-- About this exercise --
Lines from the one containing "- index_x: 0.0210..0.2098" through the end of the data below are to be transcribed exactly; leave out all others.
———
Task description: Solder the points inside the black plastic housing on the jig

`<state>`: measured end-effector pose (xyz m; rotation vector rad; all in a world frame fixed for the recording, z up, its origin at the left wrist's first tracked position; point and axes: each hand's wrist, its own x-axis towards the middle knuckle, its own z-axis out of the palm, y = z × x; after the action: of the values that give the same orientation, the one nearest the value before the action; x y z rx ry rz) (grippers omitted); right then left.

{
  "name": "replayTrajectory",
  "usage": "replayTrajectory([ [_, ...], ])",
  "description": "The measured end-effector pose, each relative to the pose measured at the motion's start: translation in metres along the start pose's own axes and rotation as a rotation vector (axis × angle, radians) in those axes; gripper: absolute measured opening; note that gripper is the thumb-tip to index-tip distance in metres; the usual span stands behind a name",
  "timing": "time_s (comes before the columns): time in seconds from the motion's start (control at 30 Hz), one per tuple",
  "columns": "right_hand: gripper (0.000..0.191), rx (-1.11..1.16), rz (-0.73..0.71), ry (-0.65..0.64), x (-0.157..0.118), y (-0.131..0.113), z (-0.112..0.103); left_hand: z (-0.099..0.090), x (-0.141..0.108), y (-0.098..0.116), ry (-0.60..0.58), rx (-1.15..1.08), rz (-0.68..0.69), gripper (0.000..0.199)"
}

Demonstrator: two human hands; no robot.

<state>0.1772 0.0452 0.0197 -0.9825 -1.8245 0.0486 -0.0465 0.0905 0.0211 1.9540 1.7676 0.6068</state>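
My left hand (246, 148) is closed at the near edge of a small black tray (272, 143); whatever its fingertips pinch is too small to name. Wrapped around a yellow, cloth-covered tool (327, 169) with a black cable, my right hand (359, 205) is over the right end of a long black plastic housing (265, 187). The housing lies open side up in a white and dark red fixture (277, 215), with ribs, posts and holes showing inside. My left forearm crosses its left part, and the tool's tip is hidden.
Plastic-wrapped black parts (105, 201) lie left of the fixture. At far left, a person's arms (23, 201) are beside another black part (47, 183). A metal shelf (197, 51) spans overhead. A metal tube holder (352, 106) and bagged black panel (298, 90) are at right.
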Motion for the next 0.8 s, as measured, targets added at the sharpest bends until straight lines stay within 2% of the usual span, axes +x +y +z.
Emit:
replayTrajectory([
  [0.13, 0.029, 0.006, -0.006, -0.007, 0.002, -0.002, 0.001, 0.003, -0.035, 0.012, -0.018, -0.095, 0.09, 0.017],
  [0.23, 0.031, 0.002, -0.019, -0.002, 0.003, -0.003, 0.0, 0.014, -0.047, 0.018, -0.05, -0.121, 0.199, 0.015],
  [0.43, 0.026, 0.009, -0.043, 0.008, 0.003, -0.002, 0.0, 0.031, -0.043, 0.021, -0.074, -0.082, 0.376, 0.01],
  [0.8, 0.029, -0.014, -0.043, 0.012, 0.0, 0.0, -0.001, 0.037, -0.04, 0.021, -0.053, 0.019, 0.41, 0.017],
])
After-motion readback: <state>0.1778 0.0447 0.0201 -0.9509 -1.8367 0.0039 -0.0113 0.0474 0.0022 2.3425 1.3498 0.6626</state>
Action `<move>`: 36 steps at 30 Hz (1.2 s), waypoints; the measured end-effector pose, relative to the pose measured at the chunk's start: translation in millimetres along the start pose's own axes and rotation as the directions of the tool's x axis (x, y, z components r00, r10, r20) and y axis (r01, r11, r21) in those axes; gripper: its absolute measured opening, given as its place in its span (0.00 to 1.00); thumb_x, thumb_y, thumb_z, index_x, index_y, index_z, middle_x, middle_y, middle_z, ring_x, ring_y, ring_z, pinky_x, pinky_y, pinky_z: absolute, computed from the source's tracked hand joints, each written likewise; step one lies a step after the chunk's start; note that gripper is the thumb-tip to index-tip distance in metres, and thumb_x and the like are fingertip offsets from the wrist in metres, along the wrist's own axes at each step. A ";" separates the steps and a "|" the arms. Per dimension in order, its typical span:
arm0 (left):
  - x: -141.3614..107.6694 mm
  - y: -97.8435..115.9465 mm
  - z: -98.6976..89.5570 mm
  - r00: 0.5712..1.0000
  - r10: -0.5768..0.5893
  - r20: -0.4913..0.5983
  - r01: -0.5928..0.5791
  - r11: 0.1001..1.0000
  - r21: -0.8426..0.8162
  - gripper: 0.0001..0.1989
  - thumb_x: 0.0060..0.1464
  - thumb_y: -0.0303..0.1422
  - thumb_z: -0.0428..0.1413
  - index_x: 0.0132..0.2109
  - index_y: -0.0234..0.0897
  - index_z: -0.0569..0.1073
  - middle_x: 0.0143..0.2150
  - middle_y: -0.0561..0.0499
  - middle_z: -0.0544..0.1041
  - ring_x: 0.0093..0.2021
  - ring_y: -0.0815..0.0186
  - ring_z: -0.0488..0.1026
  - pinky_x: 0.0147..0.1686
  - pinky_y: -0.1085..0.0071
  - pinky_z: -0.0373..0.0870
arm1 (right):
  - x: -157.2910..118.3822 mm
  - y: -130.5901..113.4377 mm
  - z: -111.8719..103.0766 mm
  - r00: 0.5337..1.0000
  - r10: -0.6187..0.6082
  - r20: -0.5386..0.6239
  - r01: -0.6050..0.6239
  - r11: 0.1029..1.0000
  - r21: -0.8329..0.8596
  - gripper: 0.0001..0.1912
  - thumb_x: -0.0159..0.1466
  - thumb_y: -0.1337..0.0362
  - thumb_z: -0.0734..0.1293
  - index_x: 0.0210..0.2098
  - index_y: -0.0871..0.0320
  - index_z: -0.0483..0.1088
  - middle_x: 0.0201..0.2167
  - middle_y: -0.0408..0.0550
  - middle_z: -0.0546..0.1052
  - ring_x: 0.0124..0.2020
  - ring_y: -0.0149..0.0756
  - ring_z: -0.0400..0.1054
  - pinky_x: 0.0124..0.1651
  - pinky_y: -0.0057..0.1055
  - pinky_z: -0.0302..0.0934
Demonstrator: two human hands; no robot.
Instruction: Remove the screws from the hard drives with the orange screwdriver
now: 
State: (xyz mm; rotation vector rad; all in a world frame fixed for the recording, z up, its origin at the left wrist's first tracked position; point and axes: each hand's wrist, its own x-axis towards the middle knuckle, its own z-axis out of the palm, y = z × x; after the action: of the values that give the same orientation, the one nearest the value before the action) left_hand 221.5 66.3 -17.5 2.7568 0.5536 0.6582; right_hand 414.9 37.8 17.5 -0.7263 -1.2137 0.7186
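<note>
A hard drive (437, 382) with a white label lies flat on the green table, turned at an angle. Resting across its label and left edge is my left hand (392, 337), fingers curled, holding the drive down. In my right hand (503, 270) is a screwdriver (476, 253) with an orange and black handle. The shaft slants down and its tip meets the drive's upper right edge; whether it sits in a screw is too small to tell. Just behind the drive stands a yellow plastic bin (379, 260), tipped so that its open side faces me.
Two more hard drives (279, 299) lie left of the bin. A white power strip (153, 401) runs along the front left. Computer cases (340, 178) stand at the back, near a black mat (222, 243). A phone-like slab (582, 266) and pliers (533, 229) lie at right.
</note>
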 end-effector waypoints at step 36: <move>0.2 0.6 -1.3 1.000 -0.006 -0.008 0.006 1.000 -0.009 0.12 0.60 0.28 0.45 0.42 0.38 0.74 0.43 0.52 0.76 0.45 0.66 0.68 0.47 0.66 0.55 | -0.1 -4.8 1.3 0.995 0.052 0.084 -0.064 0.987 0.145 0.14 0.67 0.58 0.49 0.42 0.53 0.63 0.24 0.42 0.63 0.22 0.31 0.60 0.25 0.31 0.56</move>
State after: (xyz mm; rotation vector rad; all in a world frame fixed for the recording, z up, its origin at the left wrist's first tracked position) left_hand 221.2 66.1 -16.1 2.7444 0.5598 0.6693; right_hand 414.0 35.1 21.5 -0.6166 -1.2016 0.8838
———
-- Task solution --
  - index_x: 0.0210..0.2098
  - index_y: -0.0871..0.0320
  - index_z: -0.0483..0.1088
  - middle_x: 0.0201..0.2167
  - middle_y: -0.0408..0.0550
  - middle_z: -0.0546..0.1052
  - ring_x: 0.0124..0.2020
  - ring_y: -0.0149..0.0756
  - ring_z: -0.0400..0.1054
  - pinky_x: 0.0124..0.1651
  - pinky_y: -0.0057..0.1055
  - pinky_z: -0.0302..0.0934
Demonstrator: two human hands; no robot.
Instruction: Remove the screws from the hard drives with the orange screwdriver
now: 
State: (xyz mm; rotation vector rad; all in a world frame fixed for the recording, z up, its origin at the left wrist's first tracked position; point and axes: each hand's wrist, its own x-axis towards the middle knuckle, its own z-axis out of the palm, y = z × x; after the action: of the values that give the same orientation, the one nearest the value before the action) left_hand 221.5 66.3 -17.5 2.7568 0.5536 0.6582; right_hand 414.9 37.8 17.5 -0.7263 -1.2137 0.7186
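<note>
A hard drive (437, 382) with a white label lies flat on the green table, turned at an angle. Resting across its label and left edge is my left hand (392, 337), fingers curled, holding the drive down. In my right hand (503, 270) is a screwdriver (476, 253) with an orange and black handle. The shaft slants down and its tip meets the drive's upper right edge; whether it sits in a screw is too small to tell. Just behind the drive stands a yellow plastic bin (379, 260), tipped so that its open side faces me.
Two more hard drives (279, 299) lie left of the bin. A white power strip (153, 401) runs along the front left. Computer cases (340, 178) stand at the back, near a black mat (222, 243). A phone-like slab (582, 266) and pliers (533, 229) lie at right.
</note>
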 end-effector waypoints at step 36: <move>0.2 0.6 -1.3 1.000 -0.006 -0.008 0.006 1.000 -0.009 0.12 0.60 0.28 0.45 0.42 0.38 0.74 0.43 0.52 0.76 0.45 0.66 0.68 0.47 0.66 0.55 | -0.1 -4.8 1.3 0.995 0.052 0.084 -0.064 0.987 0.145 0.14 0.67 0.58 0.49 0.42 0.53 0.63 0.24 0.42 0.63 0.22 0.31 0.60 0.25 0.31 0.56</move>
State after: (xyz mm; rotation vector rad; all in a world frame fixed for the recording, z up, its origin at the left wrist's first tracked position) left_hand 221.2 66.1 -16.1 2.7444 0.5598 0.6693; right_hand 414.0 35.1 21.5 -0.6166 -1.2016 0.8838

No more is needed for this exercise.